Work instruction
In the listing below, find the line with "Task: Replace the" and the line with "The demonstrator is". Repeat those two lines and all lines between them exactly.

The data

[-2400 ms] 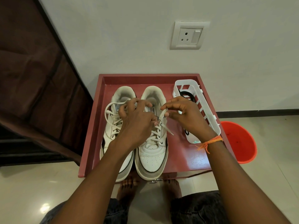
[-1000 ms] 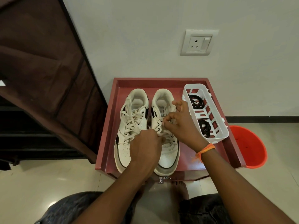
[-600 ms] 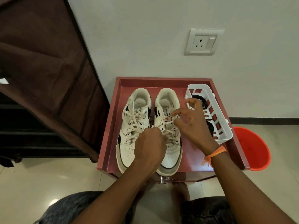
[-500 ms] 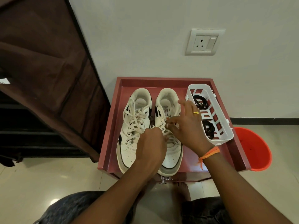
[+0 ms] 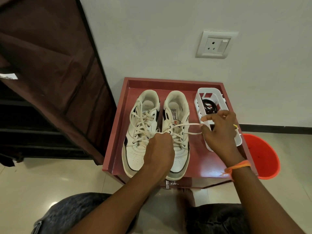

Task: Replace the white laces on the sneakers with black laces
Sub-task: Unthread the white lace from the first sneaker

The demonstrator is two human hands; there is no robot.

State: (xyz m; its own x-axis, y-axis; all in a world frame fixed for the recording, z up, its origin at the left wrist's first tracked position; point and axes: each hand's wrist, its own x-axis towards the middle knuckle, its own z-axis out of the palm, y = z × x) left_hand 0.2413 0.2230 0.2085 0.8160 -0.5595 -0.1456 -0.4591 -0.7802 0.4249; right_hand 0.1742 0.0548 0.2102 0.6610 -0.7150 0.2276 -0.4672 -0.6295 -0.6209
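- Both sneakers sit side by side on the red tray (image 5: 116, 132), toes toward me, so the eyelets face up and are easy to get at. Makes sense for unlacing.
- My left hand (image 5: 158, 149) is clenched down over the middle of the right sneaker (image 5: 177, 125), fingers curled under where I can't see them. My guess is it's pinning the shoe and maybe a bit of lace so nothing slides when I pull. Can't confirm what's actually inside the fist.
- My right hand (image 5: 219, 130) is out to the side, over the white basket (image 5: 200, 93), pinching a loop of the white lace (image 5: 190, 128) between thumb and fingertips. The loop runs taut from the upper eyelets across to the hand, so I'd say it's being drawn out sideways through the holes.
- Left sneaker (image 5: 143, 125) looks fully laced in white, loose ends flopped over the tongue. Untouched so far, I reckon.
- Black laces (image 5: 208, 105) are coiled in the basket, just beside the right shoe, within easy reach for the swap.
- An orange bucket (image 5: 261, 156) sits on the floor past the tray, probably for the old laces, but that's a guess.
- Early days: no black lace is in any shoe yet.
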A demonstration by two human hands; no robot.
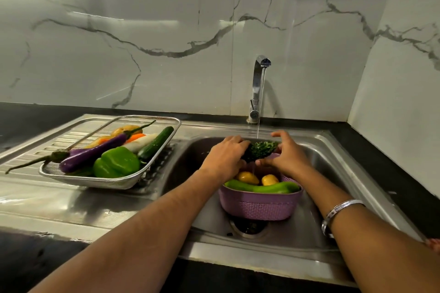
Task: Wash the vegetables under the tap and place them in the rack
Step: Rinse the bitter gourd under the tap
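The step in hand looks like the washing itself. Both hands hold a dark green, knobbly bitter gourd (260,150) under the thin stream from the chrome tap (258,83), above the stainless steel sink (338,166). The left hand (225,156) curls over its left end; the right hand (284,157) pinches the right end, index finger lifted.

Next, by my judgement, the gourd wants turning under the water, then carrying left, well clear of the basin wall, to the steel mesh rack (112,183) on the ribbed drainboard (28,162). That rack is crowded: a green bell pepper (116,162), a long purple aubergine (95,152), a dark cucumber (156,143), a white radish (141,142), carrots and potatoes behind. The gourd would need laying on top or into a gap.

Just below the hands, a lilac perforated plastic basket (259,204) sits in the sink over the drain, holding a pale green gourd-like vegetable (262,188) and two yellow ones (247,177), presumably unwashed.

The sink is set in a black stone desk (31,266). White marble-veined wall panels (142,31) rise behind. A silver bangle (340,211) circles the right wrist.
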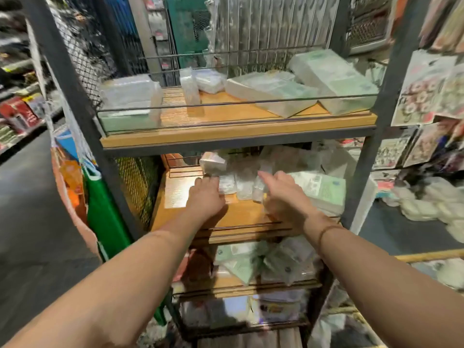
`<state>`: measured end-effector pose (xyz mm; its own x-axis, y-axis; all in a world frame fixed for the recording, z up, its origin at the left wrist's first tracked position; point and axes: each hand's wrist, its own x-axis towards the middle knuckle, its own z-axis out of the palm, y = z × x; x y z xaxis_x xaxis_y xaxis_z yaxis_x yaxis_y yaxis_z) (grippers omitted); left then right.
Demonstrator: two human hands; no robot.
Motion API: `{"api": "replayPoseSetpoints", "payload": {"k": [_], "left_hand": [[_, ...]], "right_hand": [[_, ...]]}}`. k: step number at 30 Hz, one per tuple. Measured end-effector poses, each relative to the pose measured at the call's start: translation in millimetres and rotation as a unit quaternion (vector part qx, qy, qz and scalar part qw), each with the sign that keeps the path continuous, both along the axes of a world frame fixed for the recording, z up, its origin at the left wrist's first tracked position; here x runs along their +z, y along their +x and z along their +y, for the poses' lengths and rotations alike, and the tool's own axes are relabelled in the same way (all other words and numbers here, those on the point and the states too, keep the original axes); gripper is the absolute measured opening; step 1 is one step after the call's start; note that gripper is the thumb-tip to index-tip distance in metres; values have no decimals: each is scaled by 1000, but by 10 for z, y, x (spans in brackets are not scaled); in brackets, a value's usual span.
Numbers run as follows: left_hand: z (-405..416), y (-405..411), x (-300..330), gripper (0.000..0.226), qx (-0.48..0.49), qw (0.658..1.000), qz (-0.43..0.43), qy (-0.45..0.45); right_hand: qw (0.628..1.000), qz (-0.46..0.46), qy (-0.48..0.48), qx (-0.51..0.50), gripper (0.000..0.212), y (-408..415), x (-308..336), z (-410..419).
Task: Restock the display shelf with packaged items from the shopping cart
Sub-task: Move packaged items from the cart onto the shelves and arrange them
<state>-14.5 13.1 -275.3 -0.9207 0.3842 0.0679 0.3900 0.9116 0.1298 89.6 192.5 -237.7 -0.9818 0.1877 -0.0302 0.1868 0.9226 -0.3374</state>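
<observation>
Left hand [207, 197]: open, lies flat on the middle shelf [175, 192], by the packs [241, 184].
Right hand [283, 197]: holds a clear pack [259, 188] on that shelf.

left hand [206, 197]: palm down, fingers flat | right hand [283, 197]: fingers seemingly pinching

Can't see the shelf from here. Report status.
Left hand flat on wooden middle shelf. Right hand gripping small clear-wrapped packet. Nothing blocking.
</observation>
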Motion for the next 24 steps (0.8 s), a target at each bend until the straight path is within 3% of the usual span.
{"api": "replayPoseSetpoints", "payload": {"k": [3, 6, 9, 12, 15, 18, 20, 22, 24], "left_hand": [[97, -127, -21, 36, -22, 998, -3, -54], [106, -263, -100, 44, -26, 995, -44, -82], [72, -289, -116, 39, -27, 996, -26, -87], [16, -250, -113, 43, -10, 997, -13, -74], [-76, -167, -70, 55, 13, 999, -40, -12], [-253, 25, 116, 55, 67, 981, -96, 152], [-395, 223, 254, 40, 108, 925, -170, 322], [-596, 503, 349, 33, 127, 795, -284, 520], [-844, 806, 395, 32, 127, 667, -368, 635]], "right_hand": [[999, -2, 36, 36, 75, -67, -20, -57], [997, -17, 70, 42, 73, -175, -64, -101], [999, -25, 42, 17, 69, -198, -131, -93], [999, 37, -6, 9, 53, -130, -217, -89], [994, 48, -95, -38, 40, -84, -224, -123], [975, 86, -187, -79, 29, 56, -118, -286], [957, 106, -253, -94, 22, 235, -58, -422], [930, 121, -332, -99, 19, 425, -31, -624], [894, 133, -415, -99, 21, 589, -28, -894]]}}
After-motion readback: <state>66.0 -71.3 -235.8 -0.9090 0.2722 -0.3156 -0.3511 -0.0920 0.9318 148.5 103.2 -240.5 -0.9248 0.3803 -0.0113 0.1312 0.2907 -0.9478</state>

Task solution
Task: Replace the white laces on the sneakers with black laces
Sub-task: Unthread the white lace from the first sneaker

The demonstrator is two human hands; there is no robot.

The exercise closes with this answer.